Dr Gérald Kierzek, Urgentiste à l’AP-HP

L’objectif est de décloisonner nos deux systèmes public et privé

Selon vous, doit-on obliger les soignants à se vacciner contre la grippe ?  
Oui, j’y suis favorable, c’est un point déontologique. Il y a d’autres obligations de vaccination pour les professionnels de santé sur lesquelles personne ne revient. Se vacciner contre la grippe relève de notre devoir de responsabilité.

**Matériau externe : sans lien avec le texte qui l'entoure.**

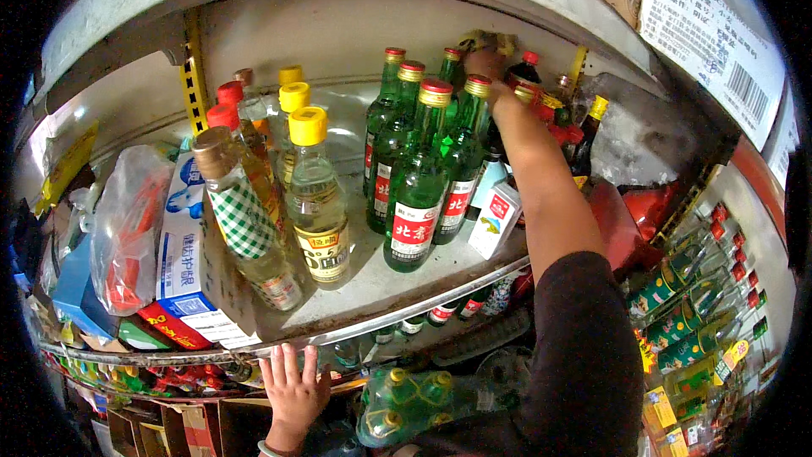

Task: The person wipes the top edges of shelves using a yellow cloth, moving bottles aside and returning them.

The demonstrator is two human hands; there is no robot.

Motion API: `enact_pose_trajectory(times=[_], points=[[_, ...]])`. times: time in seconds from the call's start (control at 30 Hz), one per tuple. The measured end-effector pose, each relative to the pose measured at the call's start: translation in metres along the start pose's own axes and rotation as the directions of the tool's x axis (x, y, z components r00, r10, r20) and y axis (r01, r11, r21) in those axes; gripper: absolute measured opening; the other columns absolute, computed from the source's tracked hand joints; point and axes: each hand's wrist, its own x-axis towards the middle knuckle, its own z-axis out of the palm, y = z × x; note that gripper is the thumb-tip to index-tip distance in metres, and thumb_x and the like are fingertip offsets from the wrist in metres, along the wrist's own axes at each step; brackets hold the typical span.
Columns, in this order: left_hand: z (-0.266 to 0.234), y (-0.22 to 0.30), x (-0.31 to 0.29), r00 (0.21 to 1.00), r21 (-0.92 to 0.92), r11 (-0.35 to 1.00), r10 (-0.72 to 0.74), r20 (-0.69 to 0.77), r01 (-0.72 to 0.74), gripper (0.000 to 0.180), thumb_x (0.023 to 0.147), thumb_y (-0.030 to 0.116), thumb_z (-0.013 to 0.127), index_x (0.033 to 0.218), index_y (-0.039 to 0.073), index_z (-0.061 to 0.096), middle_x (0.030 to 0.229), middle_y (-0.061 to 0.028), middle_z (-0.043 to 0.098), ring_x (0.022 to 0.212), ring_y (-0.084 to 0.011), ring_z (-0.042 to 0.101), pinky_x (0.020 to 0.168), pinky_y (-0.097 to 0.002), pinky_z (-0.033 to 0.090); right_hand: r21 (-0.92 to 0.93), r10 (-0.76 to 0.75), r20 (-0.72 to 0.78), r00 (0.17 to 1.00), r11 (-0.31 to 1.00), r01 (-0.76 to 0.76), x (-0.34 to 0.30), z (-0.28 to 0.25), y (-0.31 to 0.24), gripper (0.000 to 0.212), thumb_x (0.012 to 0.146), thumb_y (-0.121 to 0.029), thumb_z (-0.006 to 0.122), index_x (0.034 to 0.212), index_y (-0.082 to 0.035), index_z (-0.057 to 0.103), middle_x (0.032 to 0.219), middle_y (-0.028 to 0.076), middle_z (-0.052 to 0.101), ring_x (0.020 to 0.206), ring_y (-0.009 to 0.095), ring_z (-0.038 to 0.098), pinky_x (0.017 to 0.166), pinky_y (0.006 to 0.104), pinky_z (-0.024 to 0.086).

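Note:
My right arm reaches over the shelf to its back wall. There my right hand [485,66], partly hidden behind bottle necks, holds a crumpled, dirty yellowish cloth [489,41] against the wall. Just in front of it stand several green glass bottles [414,220] with red caps and red-and-white labels. A small white carton [496,222] and dark bottles, one a yellow-capped bottle [585,140], are beside my forearm. My left hand [296,389] is open, fingers spread and fingertips at the shelf's front edge [326,330].
Clear bottles with yellow caps [317,203] and a brown-capped bottle [245,220] stand left of the green ones. Farther left are boxes [182,237] and a plastic bag [131,228]. Below sits a wrapped bottle pack [414,406]; more bottles [685,288] line the right.

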Motion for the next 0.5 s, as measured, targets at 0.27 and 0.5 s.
enact_pose_trajectory(times=[0.27, 0.5], points=[[-0.011, -0.006, -0.004, 0.998, 0.047, 0.998, -0.05, 0.039, 0.049, 0.069, 0.076, 0.033, 0.068, 0.136, 0.013, 0.039, 0.133, -0.0223, 0.042, 0.123, -0.0415, 0.041, 0.102, -0.058, 0.03, 0.433, -0.34, 0.561, 0.754, 0.897, 0.082, -0.086, -0.021, -0.025, 0.053, 0.081, -0.028, 0.051, 0.131, -0.011, 0.05, 0.14, 0.016, 0.043, 0.129, 0.035, 0.04, 0.11, 0.042, 0.026], [-0.011, 0.005, 0.009, 1.0, -0.017, 1.0, 0.006, 0.017, -0.006, 0.073, 0.077, 0.032, 0.067, 0.14, 0.013, 0.036, 0.138, -0.0222, 0.039, 0.127, -0.0404, 0.038, 0.104, -0.0559, 0.028, -0.091, -0.406, 0.626, 0.666, 0.81, 0.579, -0.042, -0.072, 0.026, 0.053, 0.081, -0.031, 0.053, 0.128, -0.007, 0.051, 0.137, 0.018, 0.044, 0.122, 0.035, 0.045, 0.105, 0.0422, 0.03]])
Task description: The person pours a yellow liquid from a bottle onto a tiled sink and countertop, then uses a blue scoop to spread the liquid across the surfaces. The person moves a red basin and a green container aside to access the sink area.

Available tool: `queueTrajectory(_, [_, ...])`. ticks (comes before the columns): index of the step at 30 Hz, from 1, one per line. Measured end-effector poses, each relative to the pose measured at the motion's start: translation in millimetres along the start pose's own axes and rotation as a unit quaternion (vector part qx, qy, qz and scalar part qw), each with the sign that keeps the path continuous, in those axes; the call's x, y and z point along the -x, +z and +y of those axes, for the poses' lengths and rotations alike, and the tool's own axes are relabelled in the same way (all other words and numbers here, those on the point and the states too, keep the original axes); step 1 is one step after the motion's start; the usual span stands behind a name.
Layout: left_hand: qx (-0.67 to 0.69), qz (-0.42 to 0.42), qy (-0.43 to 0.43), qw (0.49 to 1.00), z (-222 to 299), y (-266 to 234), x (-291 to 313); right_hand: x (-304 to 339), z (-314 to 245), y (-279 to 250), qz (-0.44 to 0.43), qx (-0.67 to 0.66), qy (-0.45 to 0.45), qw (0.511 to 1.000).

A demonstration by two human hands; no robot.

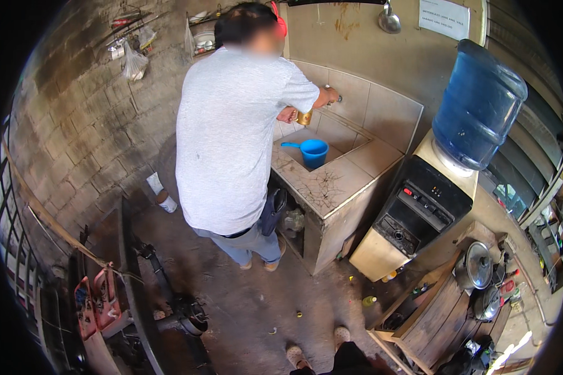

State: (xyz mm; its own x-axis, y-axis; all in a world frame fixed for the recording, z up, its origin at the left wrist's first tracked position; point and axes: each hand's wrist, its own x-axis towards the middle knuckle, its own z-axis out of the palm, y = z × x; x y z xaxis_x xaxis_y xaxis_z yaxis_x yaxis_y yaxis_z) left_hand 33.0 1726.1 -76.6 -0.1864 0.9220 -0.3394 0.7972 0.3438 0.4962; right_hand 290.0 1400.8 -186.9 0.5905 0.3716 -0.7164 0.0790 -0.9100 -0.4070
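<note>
Neither of my hands can be made out; only my dark-clad leg (351, 361) and light shoes (296, 357) show at the lower edge. Ahead of me another person in a grey shirt (234, 137) stands at a tiled sink counter (356, 178), back mostly turned. One hand of that person (325, 97) reaches to the tap on the tiled wall. Their other hand (287, 114) is beside a gold-coloured cup (304, 117), apparently holding it. A blue dipper (314, 153) sits in the sink, its handle pointing left.
Right of the sink stands a water dispenser (413, 212) with a large blue bottle (478, 106). A wooden bench (441, 325) with lidded pots (475, 265) is at the lower right. Metal framework (141, 294) and a red plastic item (100, 303) fill the lower left.
</note>
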Motion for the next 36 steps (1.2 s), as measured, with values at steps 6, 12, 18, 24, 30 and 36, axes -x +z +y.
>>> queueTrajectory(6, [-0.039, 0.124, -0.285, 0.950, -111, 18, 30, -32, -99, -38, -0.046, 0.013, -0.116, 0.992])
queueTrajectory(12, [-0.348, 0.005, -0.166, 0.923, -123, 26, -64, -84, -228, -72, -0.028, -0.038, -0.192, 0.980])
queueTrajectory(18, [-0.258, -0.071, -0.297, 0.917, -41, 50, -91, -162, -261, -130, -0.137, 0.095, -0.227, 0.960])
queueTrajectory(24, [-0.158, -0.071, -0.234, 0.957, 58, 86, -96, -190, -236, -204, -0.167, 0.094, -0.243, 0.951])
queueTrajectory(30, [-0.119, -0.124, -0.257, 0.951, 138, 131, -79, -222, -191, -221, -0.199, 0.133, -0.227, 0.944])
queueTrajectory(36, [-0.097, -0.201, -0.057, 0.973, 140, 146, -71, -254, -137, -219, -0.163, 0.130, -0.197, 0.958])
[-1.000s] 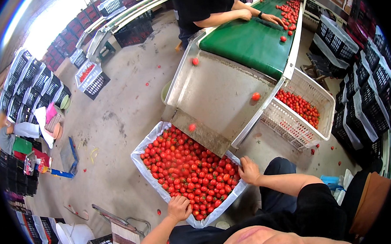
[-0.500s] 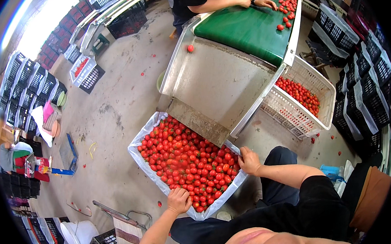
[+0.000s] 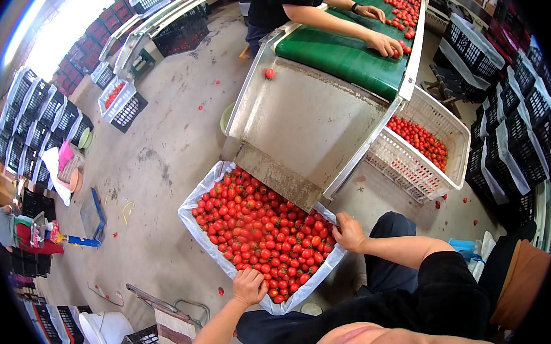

Comment optimiser la coordination des urgences publiques et privées en particulier dans des circonstances spéciales comme celles d’une épidémie de grippe ou une vague de froid ?
Les urgences, qu’elles soient publiques ou privées, relèvent de la même mission de service public. Les patients, eux, ne font pas la différence quand il y a écrit « urgence ». Cette frontière entre public et privé est artificielle. Tous les établissements de santé doivent prendre en charge tous les patients, qu’ils aient ou non une couverture sociale, qu’ils soient solvables ou non, mais à condition que l’établissement soit correctement rémunéré car personne, ni la clinique, ni l’hôpital, ne veut travailler gratuitement car derrière les urgences, il y a évidemment le problème de l’hospitalisation.

Le système de santé français n’est-il calibré que pour répondre en période « de beau temps »?
Il n’y a pas un jour en France, surtout dans ma spécialité les urgences, où il y a du beau temps. C’est du temps agité en permanence et une petite goutte d’eau déclenche une tempête. Nous avons une épidémie de grippe, ce n’est pas Ebola, il faut relativiser, mais pourtant nous voyons que le froid, la canicule, etc. font déborder le système. Public ou privé, nous avons un système qui n’est plus capable de s’adapter.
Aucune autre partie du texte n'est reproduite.